4. Intrinsecamente improponibile è, invece, il terzo motivo di censura.
Come si desume dalla sentenza impugnata, la Corte di appello di Venezia ha interpellato con richiesta di informazioni integrative di cui all'art. 16 legge cit. le autorità belghe circa il pericolo di trattamenti inumani e/o degradanti cui il soggetto richiesto in consegna potrebbe essere sottoposto in ragione del collocamento nelle strutture penitenziarie di quel Paese.
Le autorità belghe hanno risposto in maniera puntuale, tanto che la sentenza contempla un'ampia sezione dedicata alle condizioni dell'istituto penitenziario di Nieuw Dendermonde, dove il ricorrente verrà ristretto.

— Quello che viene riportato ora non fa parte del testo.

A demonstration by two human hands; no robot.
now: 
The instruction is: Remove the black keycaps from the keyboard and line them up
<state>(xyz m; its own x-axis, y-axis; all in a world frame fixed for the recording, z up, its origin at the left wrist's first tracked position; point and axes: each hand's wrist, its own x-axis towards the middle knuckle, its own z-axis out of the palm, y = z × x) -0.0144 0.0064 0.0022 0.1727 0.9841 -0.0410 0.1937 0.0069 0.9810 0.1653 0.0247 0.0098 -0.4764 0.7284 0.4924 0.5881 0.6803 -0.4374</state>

Tanto premesso, con la formulazione della su indicata doglianza la difesa del ricorrente si ripropone in realtà di sindacare il merito di tale scelta, sebbene attraverso il richiamo di quelle decisioni di legittimità o della Corte di Giustizia dell'Unione europea che effettivamente avevano in un non lontano passato
evidenziato alcune criticità delle strutture penitenziarie belghe.
Ma una volta ricevuta al riguardo un'esauriente assicurazione da parte delle autorità dello Stato di emissione, la sollecitazione di un sindacato sul contenuto della risposta fornita alle richieste della Corte di appello si risolve di fatto in una censura della motivazione della sentenza che dispone la consegna, censura che, come tale, non è più consentita ai sensi dell'art. 22, comma 1, I. cit., come modificata dal d. Igs. 2 febbraio 2021, n. 10.
5. Al rigetto dell'impugnazione segue la condanna del ricorrente al pagamento delle spese processuali.
P. Q. M.
Rigetta il ricorso e condanna il ricorrente al pagamento delle spese processuali. Manda alla Cancelleria per gli adempimenti di cui all'art. 22, comma 5, legge n. 69 del 2005.